Make a script to get the docs we already know are >= 1000 pages long #4839

elisa-a-v · 2024-12-18T15:58:01Z

No description provided.

elisa-a-v · 2025-01-16T17:10:22Z

@ERosendo, @albertisfu and I talked extensively about this yesterday, and we finally decided we should probably divide the script in two stages, this way we would do a first stage where we fetch all relevant docs from PACER, and then a second stage where we process them. This is helpful in managing the last rounds of the round-robin process, because we checked and the court with the highest number of big docs has over 270 more big docs than the next court, therefore that one court will be the only one being queried in the last ~270 rounds.

First stage

So far we were fetching and processing each document in a similar way than do_pacer_fetch does, which meant waiting for a document to be fully processed until a worker was available again, and given the lack of control we have over the amount of time that would take, making sure we didn't overload that single court wasn't easy. Limiting the task to fetch the docs from PACER in a single queue with a single worker would have solved this issue, but given that this wasn't so easy, we opted for a different approach:

We first identify which docs need to be fetched. This is a simple query that filters RECAPDocument instances that are not available in our DB, and that have 1000 pages or more.
We then do the round-robin to fetch docs from PACER. Fetching a doc from PACER normally involves three tasks (fetch, process, finalize), but we're only doing the first one here because that's the only one that needs to be throttled. The next tasks have a much wider range of possible execution times and therefore managing the round-robin process was harder with more than one worker.
After adding the task for each doc, we store the RECAPDocument id in cache so we know which docs need to be processed in the second stage. This is also useful as a recovery mechanism in case the command is interrupted for some reason.
After each round, we keep track of the court id of the last doc fetched as well as the id for the PacerFetchQueue created for that doc in local variables.
Before starting the next round, we check the last court processed, and if the court for the first doc in the new round is the same as that last one, then we check the PacerFetchQueue status. If the PacerFetchQueue is still in progress, we wait a few seconds and then we try again (with exponential back-off and a max number of retries to avoid getting stuck waiting for a PacerFetchQueue in case it had an error and didn't have it's status updated, which is a known issue). If, on the other hand, the PacerFetchQueue has a successful status, we check the time it was last updated. If this was less than 2 seconds ago, we wait. Otherwise, we add the new fetch task to the queue.

Second stage

After we've fetched all relevant docs, we still need to process them. This could take a while, but there's no issue in adding as many workers as possible since we're not interacting with PACER anymore. This means we just have to identify the docs that were successfully fetched from the list in cache, and we add the tasks to process those docs and mark their PacerFetchQueue successful. The order of execution for these tasks is now irrelevant, and the rate is only limited by our own resources, so this part should be pretty straightforward. We don't even need to restrict this to a single queue, but still it's probably best if we don't use other queues used by other services so as not to interfere with them.

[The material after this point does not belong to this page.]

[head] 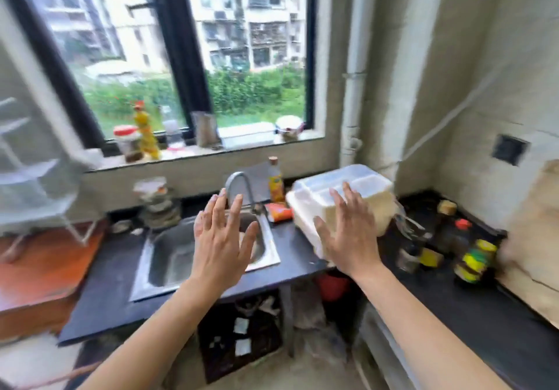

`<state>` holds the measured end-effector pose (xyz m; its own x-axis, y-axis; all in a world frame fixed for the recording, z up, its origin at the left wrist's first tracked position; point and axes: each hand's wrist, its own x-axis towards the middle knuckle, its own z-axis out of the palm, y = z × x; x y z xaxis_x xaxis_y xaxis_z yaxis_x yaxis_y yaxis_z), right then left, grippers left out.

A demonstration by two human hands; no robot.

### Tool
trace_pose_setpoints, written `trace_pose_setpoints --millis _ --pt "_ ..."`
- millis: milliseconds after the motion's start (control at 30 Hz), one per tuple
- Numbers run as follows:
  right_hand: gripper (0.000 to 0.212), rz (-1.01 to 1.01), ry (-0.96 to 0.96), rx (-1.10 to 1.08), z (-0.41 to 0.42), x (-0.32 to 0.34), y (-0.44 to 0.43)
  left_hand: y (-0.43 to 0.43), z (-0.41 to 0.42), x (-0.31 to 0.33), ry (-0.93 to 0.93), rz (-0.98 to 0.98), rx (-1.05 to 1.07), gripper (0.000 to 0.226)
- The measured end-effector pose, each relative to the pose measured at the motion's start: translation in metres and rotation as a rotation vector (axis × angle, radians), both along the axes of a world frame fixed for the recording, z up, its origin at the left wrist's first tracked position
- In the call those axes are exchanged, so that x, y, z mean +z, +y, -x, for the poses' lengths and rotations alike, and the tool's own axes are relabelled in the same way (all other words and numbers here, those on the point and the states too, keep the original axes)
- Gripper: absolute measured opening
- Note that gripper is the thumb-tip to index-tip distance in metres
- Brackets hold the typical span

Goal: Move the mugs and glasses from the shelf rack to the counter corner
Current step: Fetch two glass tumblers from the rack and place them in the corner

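Both hands [281, 238] raised, empty, fingers splayed upward.

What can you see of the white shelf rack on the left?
The shelf rack stands at the far left, on the reddish wooden surface beside the dark counter. It looks like white-painted metal: several stacked tiers on thin splayed legs, cut off by the frame edge. Motion blur hides detail, so no mugs or glasses can be made out on it. Neither hand touches it.
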<state>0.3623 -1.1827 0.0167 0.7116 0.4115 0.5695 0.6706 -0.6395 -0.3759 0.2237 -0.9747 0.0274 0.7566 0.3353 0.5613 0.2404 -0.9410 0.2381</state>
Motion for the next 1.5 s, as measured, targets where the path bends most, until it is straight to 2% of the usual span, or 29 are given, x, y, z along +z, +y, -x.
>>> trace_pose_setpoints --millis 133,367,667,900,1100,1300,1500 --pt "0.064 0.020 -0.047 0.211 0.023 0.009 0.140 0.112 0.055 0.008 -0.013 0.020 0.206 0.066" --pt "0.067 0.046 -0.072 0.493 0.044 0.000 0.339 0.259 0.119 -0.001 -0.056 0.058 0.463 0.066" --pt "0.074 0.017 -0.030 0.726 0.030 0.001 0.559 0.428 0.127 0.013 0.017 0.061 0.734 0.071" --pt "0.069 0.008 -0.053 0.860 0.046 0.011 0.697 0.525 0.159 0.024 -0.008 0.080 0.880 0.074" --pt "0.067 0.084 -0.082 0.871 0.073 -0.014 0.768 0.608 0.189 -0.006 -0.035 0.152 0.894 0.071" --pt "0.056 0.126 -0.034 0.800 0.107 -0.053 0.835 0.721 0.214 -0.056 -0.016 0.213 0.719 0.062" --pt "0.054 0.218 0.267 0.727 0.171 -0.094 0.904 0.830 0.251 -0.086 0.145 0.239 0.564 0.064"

@mlissner what do you think?

mlissner · 2025-01-16T22:07:10Z

So the idea is, generally, not to create more PACERFetchQueue requests until the one before is complete for each court, right? Seems like a sensible way to go about throttling.

Two thoughts so far. First, I think you forgot to explain one of the branches of step 5 (see ???below).

My understanding is:

last_court = None
things_to_download = [list of IDs, ready for court-based round-robin]
for thing in things_to_download:
    if thing.court == last_court:
        time_elapsed_since_last_scrape = get_timing_for_previous_fetch_for_court(thing.court)
        if time_elapsed_since_last_scrape < 2:
            sleep(2)
        else:
             fetch(thing)
    else:
        # ???

Second, rather than doing the sleep(2), which pauses the whole loop, could you just skip that and add a sleep(2) at the end of each round-robin loop?

elisa-a-v · 2025-01-17T02:29:49Z

So the idea is, generally, not to create more PACERFetchQueue requests until the one before is complete for each court, right?

Right, and to make extra sure (cause sometimes the fetch task can be completed pretty quickly), we check it wasn't completed right before.

I think you forgot to explain one of the branches of step 5

Second, rather than doing the sleep(2), which pauses the whole loop, could you just skip that and add a sleep(2) at the end of each round-robin loop?

Yeah I wasn't very clear, and the idea isn't quite what you described. We have two nested for-loops: one over rounds, and one over courts in each round. So we check at the beginning of each iteration in the outer loop, maybe sleep(2), then we just continue with executing the actual round. We don't check again until the start of the next iteration, before the next round.

It's very roughly something like:

def check_last_court_and_fetch_queue(first_remaining_court):
    secs_to_sleep = 2
    retries = 3
    same_court = first_remaining_court == last_court
    in_progress = last_fq.status == IN_PROGRESS
    for _ in retries:
        if same_court and (in_progress or time_elapsed_since_last_scrape < 2):
            sleep(secs_to_sleep)
        secs_to_sleep *= 2

rounds = max_doc_count_across_courts
remaining_courts = {dict with courts as keys and lists of RECAPDocuments as values}

for i in range(rounds):
    # all sleep() calls happen here:
    check_last_court_and_fetch_queue(first_remaining_court)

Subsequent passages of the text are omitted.